DESCRIPTION OF THE TASK
What you return must be the data below, word for word, without any images.

---*---

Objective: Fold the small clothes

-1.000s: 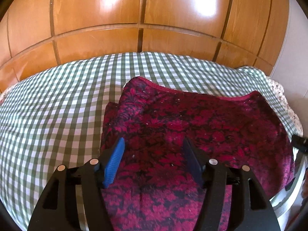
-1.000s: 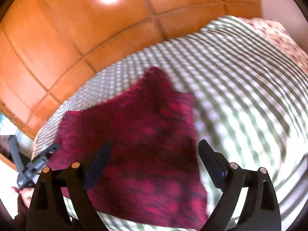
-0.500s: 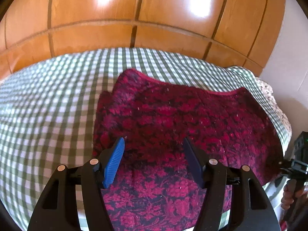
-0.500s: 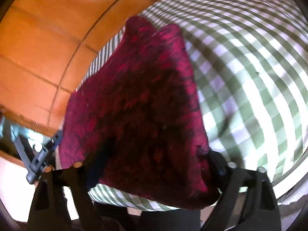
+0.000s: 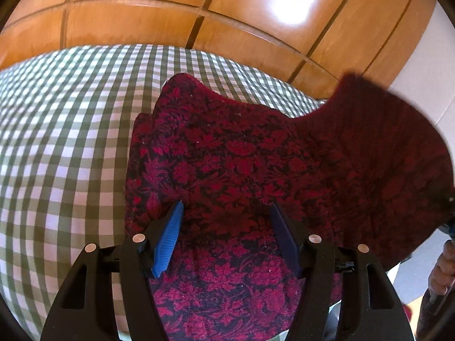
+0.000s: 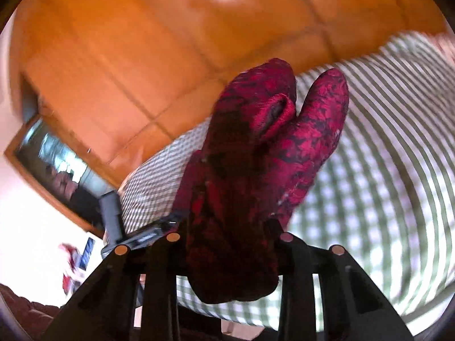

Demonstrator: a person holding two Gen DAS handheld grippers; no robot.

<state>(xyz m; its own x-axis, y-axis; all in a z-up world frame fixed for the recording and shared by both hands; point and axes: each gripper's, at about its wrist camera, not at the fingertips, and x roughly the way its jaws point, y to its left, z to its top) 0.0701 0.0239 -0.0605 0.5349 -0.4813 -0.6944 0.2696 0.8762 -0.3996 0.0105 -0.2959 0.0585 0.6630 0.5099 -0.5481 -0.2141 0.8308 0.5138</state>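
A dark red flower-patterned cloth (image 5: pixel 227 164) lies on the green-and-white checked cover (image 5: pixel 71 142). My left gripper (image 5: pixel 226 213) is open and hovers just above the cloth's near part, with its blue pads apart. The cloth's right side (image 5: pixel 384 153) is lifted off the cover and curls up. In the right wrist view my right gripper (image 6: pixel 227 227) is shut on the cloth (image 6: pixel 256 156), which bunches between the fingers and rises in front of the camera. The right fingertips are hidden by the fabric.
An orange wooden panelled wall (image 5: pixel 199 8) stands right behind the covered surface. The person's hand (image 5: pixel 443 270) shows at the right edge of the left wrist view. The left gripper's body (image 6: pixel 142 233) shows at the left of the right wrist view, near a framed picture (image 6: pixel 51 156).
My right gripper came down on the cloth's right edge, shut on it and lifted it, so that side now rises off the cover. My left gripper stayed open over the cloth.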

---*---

EXPECTED OUTPUT
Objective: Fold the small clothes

-1.000s: 
-1.000s: 
-0.500s: 
-0.500s: 
+0.000s: 
+0.000s: 

Demonstrator: a person holding two Gen DAS handheld grippers; no robot.

<state>(xyz m; its own x-axis, y-axis; all in a z-up world frame fixed for the recording and shared by both hands; point and axes: each gripper's, at about its wrist camera, not at the fingertips, and x roughly the way its jaws point, y to its left, z to its top) 0.0701 0.0239 -0.0605 0.5349 -0.4813 -0.6944 0.2696 0.8762 -0.3996 0.0105 -0.2959 0.0585 0.6630 0.5099 -0.5481 -0.2141 0.8308 0.5138</state>
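A dark red flower-patterned cloth (image 5: pixel 227 164) lies on the green-and-white checked cover (image 5: pixel 71 142). My left gripper (image 5: pixel 226 213) is open and hovers just above the cloth's near part, with its blue pads apart. The cloth's right side (image 5: pixel 384 153) is lifted off the cover and curls up. In the right wrist view my right gripper (image 6: pixel 227 227) is shut on the cloth (image 6: pixel 256 156), which bunches between the fingers and rises in front of the camera. The right fingertips are hidden by the fabric.
An orange wooden panelled wall (image 5: pixel 199 8) stands right behind the covered surface. The person's hand (image 5: pixel 443 270) shows at the right edge of the left wrist view. The left gripper's body (image 6: pixel 142 233) shows at the left of the right wrist view, near a framed picture (image 6: pixel 51 156).
My right gripper came down on the cloth's right edge, shut on it and lifted it, so that side now rises off the cover. My left gripper stayed open over the cloth.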

This completes the response.